#### [Input data]
=== Begin Enclosure ===
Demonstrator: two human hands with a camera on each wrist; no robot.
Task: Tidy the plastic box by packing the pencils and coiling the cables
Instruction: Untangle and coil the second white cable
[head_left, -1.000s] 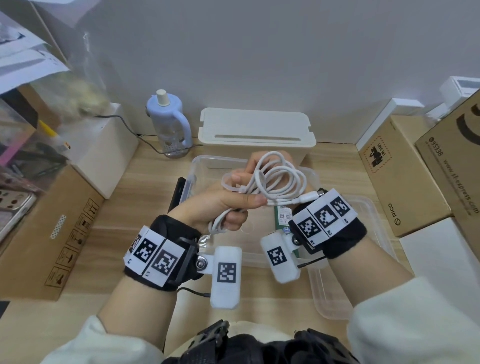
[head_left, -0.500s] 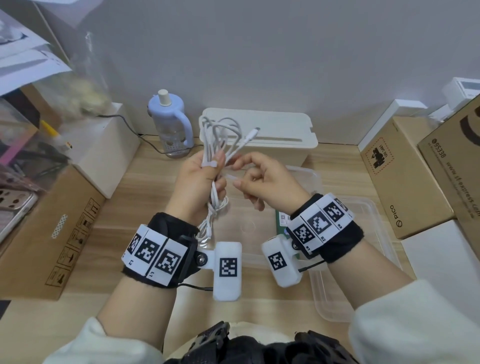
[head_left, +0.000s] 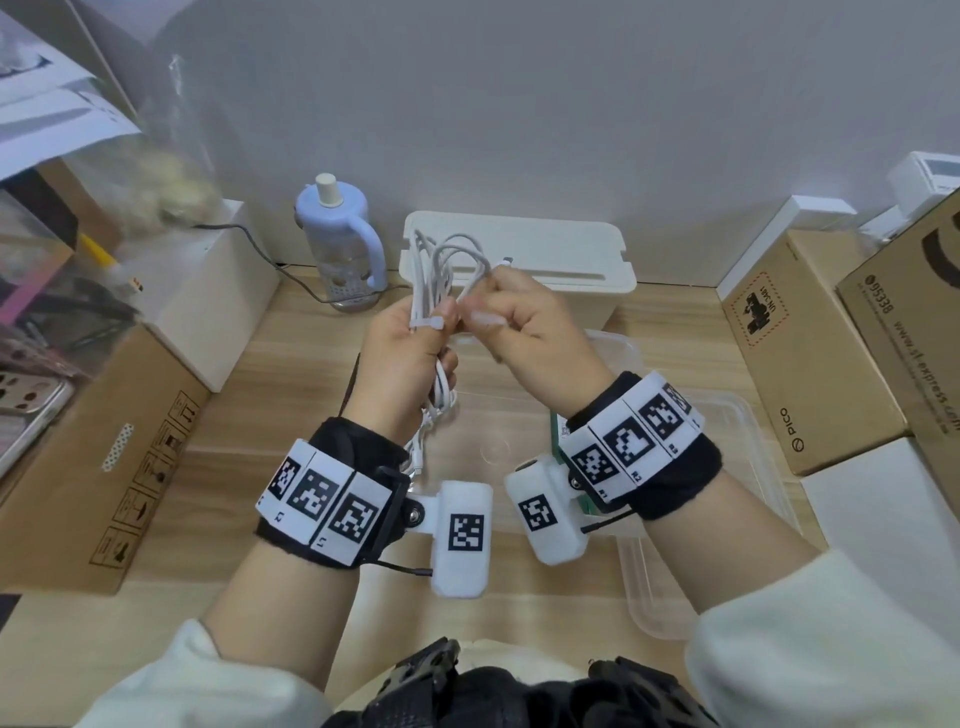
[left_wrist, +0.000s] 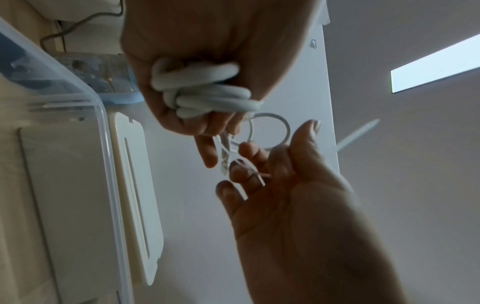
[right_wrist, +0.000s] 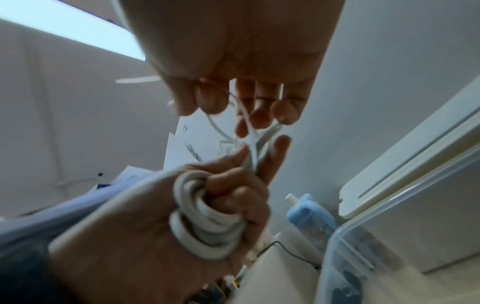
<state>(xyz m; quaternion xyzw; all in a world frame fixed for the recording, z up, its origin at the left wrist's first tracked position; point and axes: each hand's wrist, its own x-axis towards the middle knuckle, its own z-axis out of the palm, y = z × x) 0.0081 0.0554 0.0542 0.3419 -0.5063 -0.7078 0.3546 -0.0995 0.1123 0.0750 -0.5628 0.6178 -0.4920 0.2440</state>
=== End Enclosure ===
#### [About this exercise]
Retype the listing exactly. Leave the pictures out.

#### [Result for this exercise]
Demonstrator: two human hands with a camera on each wrist; no robot.
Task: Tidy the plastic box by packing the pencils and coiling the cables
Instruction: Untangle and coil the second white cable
[head_left, -1.000s] 
[head_left, -0.500s] 
[head_left, +0.000s] 
[left_wrist, +0.000s] 
[right_wrist, +0.000s] 
<state>(xyz m; quaternion xyzw; all in a world frame fixed for the recording, z up, its origin at the left wrist's first tracked position; point and axes: each hand's wrist, its own x-axis towards the middle knuckle, its own z-axis out of the palm, y = z × x) 0.0081 0.0554 0.0542 0.3419 -0.5063 -0.7078 0.3546 -0.0995 0.1123 0.0750 -0.5628 0.6178 -0.4920 0.2440</state>

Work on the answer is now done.